La storia di una piccola città californiana diventata la capitale dell'avocado
L'avocado ha conquistato mezzo mondo con la sua popolarità senza precedenti, apprezzato sia per il suo sapore squisito che per i suoi benefici per la salute. Nonostante le sue esigenze di irrigazione e umidità, molti hanno visto la sua coltivazione come una redditizia opportunità commerciale, e in nessun luogo ciò è più evidente che in una piccola regione della California.

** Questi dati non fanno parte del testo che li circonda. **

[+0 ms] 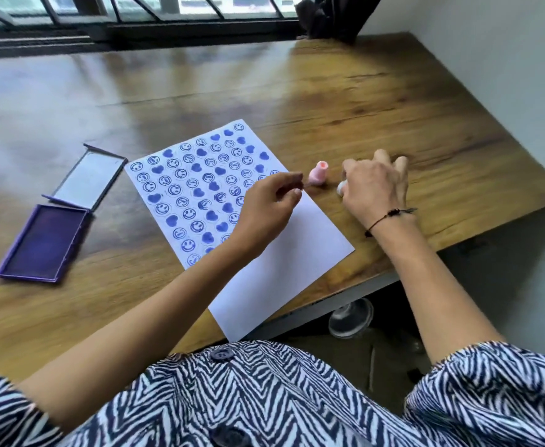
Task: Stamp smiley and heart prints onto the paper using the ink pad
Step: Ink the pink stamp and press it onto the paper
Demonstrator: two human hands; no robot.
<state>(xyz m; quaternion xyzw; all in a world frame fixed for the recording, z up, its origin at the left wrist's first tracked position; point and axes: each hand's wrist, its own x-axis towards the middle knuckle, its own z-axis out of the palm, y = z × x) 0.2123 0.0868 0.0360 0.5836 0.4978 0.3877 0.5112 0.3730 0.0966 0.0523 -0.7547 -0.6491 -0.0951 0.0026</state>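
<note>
Gripping a white stamp (341, 188), right hand (375, 188); left hand (269, 206) fingers pinched (empty).

A wooden table (329, 91) with a glossy, grained top fills most of the scene. Along its far edge runs a dark-framed window (168, 8), with a dark curtain (332, 14) bunched at the far right corner. A white wall (506, 59) borders the table on the right.
</note>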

Nella regione conosciuta come la "Capitale mondiale dell'avocado", Fallbrook, in California, gli avocado prosperano con passione. Sebbene non sia una città vera e propria, Fallbrook ospita una comunità appassionata dedita alla coltivazione e all'esportazione di questo frutto ambito. Questa comunità, situata nella contea di San Diego, ha una storia affascinante che risale al XIX secolo, quando Vital Reche, un immigrato canadese, fondò un insediamento che chiamò Fall Brook, in onore della sua precedente residenza in Pennsylvania.
La coltivazione dell'avocado iniziò a prendere piede a Fallbrook dopo la Seconda Guerra Mondiale, quando Rudolph Hass, postino di professione, sviluppò una varietà di avocado che sarebbe presto diventata la più diffusa nella regione: l'avocado Hass. Da allora in poi, Fallbrook si affermò come epicentro nazionale dell'avocado, attirando sia agricoltori che turisti desiderosi di assaggiare questa prelibatezza tropicale.

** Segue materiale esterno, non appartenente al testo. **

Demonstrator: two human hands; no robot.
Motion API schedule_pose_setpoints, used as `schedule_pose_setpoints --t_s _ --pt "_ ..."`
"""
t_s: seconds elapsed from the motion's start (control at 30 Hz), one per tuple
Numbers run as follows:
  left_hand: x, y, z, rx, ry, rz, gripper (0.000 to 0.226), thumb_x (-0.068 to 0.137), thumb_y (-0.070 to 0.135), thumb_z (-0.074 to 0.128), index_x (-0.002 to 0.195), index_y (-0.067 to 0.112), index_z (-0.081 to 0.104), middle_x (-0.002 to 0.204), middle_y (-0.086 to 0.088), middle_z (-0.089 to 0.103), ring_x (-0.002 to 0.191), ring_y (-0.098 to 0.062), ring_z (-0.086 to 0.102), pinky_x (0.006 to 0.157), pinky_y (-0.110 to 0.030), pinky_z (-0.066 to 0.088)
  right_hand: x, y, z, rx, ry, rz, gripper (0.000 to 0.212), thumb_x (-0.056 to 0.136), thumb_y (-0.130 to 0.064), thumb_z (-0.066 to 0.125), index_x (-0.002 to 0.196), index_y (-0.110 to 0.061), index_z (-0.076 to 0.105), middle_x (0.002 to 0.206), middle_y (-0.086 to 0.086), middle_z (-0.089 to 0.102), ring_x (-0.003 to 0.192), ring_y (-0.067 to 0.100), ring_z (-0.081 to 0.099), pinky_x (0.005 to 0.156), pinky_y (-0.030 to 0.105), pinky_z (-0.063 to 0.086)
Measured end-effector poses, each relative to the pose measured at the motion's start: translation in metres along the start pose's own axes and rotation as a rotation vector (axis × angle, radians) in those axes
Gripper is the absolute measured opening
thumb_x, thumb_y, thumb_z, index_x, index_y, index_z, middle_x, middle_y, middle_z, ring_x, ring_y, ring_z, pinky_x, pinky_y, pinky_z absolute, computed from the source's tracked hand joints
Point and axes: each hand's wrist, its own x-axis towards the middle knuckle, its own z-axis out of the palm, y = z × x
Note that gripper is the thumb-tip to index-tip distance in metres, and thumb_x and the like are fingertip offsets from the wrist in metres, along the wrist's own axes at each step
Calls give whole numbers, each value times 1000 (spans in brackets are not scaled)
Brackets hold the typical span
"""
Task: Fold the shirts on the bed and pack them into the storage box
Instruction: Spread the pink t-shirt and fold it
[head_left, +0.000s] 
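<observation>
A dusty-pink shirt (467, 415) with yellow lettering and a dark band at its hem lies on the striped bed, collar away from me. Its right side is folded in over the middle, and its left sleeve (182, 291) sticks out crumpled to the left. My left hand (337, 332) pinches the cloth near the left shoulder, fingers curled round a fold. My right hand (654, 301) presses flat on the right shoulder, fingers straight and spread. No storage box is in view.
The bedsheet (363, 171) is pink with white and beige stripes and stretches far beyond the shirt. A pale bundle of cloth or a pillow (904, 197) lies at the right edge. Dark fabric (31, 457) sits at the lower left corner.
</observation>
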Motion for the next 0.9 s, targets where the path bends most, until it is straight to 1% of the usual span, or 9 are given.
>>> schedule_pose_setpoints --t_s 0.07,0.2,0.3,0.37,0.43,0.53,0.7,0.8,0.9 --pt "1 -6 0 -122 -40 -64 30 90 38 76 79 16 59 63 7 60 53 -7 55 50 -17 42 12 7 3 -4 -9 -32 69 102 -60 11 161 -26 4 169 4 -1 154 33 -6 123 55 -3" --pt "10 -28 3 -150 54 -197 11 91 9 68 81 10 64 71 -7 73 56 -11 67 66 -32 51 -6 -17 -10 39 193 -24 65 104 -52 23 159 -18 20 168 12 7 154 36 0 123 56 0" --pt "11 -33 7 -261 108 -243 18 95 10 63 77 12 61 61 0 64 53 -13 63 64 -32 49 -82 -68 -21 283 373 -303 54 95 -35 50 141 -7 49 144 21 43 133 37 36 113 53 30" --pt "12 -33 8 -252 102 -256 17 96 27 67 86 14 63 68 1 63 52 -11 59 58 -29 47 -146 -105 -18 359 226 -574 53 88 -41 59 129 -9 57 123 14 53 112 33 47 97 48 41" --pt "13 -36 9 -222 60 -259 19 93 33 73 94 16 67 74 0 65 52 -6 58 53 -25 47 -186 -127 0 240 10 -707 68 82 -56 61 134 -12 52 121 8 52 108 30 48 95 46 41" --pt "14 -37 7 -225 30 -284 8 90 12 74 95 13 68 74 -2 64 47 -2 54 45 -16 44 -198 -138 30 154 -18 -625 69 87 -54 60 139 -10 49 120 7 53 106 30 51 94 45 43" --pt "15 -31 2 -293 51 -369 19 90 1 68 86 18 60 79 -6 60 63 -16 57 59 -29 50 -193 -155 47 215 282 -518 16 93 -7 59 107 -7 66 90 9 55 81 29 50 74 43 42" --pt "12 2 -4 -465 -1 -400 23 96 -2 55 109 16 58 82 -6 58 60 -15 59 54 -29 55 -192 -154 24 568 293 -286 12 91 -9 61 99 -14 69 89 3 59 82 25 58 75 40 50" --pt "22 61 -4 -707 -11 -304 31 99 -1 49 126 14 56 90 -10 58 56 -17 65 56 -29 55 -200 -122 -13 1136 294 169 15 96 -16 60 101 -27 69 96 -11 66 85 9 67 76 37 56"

Con eventi annuali come l'Avocado Festival e concorsi artistici dedicati all'avocado, Fallbrook celebra il suo status di capitale mondiale dell'avocado. Oltre a soddisfare la domanda nazionale e internazionale di avocado, i residenti di Fallbrook sono appassionati consumatori di questo frutto, a dimostrazione del loro profondo amore e orgoglio per il loro piccolo paradiso californiano.